* _Activity_
Although the data below holds other lines too, output only those from the line with "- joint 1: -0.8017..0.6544" up to and including the line with "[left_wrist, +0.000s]", exactly as they appear.

*** Dataset content Section Begins ***

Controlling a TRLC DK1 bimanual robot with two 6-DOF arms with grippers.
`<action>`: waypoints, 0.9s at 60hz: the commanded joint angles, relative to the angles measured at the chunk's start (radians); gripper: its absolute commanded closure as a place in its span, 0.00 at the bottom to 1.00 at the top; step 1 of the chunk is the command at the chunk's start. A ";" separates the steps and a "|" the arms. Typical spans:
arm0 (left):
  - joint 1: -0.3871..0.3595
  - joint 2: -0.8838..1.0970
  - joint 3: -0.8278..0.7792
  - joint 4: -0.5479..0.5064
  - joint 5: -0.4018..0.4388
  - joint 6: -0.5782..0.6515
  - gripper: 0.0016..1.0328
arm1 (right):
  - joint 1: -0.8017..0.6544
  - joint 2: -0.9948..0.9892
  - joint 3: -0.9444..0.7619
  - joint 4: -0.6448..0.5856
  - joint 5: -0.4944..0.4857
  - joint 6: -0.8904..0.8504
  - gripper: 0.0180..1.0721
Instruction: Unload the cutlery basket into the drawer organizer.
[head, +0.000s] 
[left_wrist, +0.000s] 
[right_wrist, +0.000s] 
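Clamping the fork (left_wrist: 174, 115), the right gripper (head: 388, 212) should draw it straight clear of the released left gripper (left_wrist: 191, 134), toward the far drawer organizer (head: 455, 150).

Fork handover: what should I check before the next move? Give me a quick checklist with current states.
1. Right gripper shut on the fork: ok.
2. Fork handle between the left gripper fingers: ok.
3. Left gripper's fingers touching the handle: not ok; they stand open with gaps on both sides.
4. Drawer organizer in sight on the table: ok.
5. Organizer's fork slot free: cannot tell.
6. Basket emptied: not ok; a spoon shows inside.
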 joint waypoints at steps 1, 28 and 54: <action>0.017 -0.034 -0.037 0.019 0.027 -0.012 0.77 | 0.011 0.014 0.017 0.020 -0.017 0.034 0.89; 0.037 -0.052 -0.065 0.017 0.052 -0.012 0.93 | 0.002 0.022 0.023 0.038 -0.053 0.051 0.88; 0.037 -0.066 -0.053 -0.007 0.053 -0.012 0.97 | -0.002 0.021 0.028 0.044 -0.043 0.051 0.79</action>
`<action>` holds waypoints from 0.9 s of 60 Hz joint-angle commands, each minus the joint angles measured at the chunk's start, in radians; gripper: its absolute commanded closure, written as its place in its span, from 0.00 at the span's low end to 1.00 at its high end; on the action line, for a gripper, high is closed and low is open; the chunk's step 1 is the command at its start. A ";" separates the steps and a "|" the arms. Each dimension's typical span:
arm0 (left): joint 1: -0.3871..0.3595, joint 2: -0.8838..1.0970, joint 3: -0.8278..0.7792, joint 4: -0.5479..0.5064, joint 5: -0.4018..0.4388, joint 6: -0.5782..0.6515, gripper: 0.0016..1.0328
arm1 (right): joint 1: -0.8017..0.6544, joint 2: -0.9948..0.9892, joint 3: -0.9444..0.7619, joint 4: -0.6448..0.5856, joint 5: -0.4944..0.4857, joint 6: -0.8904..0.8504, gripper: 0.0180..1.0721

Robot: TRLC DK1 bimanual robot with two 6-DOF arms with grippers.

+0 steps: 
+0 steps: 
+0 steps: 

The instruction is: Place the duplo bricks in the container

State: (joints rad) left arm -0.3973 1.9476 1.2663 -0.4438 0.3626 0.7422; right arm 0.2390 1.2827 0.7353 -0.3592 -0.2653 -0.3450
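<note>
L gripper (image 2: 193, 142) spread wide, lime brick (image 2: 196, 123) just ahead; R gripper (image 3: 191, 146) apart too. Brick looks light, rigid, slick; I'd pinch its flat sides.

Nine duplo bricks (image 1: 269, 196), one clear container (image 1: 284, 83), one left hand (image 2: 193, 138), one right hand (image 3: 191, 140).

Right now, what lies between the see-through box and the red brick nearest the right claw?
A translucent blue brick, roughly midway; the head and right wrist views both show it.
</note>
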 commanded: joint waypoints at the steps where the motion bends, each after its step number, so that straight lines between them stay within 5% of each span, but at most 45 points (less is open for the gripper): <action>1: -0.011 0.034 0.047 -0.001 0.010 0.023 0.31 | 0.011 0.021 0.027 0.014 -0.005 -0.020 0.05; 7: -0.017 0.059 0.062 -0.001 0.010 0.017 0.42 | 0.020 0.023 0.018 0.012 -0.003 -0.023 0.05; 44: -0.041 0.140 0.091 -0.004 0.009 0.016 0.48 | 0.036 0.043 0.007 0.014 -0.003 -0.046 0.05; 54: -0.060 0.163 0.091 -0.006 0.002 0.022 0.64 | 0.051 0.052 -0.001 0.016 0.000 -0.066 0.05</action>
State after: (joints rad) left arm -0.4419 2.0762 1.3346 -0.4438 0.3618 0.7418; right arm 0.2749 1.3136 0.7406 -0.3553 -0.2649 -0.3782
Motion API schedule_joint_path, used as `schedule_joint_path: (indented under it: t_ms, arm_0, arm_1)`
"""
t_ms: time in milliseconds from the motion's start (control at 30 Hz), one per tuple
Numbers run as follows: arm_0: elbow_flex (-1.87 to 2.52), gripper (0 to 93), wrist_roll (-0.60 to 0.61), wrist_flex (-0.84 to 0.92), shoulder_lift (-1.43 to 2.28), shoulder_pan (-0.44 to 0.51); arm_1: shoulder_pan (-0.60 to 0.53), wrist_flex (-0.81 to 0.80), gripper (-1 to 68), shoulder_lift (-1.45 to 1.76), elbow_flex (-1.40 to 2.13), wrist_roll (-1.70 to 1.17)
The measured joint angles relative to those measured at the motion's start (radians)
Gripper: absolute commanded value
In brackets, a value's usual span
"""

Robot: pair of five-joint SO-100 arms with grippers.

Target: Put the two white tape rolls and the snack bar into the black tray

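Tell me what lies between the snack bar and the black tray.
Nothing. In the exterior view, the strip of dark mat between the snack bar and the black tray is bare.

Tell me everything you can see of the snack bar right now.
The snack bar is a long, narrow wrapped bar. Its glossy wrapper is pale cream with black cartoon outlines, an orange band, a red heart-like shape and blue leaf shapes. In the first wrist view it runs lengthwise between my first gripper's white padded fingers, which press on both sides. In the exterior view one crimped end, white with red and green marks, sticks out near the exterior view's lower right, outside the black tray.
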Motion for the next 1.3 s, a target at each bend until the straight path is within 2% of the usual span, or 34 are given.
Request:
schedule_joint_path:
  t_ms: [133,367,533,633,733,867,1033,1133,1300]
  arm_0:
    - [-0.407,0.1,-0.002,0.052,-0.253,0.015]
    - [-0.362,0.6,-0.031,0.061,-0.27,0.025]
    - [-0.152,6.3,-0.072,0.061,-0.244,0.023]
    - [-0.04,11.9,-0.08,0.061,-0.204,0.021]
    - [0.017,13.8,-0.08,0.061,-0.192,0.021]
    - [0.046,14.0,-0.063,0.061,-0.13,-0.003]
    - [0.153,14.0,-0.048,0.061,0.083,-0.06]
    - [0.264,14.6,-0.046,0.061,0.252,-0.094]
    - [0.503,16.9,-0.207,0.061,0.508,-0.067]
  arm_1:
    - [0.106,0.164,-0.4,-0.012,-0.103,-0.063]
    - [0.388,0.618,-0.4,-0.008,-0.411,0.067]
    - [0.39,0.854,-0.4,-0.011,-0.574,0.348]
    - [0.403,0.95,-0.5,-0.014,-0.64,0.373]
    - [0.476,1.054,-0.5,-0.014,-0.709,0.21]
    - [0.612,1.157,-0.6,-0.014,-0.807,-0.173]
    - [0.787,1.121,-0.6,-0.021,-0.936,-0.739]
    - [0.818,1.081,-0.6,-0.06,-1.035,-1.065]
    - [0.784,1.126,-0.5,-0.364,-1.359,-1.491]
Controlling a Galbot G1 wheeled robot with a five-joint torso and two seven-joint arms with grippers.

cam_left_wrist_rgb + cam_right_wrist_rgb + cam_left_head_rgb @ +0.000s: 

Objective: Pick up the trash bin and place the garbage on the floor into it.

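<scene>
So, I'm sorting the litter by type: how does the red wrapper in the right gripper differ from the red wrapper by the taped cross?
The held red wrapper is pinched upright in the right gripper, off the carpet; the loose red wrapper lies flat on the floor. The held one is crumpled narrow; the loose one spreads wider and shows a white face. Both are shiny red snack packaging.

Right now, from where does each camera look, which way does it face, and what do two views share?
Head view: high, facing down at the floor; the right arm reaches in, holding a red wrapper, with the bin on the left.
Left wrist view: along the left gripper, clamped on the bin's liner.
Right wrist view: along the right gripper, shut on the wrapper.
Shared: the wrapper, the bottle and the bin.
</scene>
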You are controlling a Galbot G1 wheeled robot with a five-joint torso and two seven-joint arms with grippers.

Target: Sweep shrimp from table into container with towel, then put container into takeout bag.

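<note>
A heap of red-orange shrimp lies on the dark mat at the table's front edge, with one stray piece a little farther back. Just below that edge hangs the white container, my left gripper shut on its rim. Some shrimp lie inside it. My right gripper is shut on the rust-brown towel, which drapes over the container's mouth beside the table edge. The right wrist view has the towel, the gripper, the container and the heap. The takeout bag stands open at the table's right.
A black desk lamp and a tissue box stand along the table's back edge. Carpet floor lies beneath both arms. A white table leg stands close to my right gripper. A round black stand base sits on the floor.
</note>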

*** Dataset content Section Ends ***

* _Response_
  - joint 1: -0.8017..0.6544
  - joint 2: -0.9948..0.9892
  - joint 3: -0.9444..0.7619
  - joint 4: -0.6448..0.5856
  - joint 5: -0.4944..0.4857
  - joint 6: -0.8904..0.8504
  - gripper: 0.0180..1.0721
Instruction: Unload the cutlery basket into the drawer organizer.
[head, +0.000s] 
[left_wrist, +0.000s] 

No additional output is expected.